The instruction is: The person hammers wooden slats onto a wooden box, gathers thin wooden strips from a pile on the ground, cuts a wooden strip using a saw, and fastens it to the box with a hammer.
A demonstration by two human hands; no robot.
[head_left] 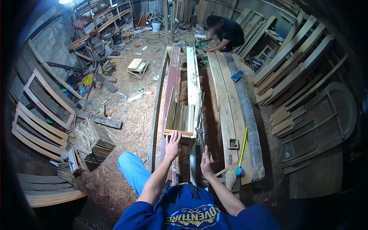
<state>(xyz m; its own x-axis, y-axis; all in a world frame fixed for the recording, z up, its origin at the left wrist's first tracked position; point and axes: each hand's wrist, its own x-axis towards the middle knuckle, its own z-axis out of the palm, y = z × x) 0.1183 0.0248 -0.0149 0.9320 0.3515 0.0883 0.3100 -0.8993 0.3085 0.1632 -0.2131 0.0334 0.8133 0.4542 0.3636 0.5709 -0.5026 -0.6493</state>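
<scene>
In the head view my left hand (173,145) grips a reddish-brown wooden strip (186,133) at the near end of a slatted wooden box (181,117), fingertips over the strip's top. My right hand (207,164), to the right of the box, is closed around the handle of a hammer (201,138). The hammer's head is close to the strip's right end; I cannot tell whether they touch. The box rests across long beams (174,82), and thin slats stand upright along its sides.
Right of me, a plank bench (226,99) bears a yellow tape measure (242,149), a small square block (233,143) and a phone (237,75). A co-worker (227,33) bends at the far end. Stacked slats (94,140) and a stool (137,68) stand left; boards (295,61) lean right.
</scene>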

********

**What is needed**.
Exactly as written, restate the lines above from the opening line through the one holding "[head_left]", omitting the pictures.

**Response area**.
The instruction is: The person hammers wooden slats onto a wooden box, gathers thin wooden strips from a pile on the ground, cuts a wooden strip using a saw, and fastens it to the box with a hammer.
A demonstration by two human hands; no robot.
[head_left] 

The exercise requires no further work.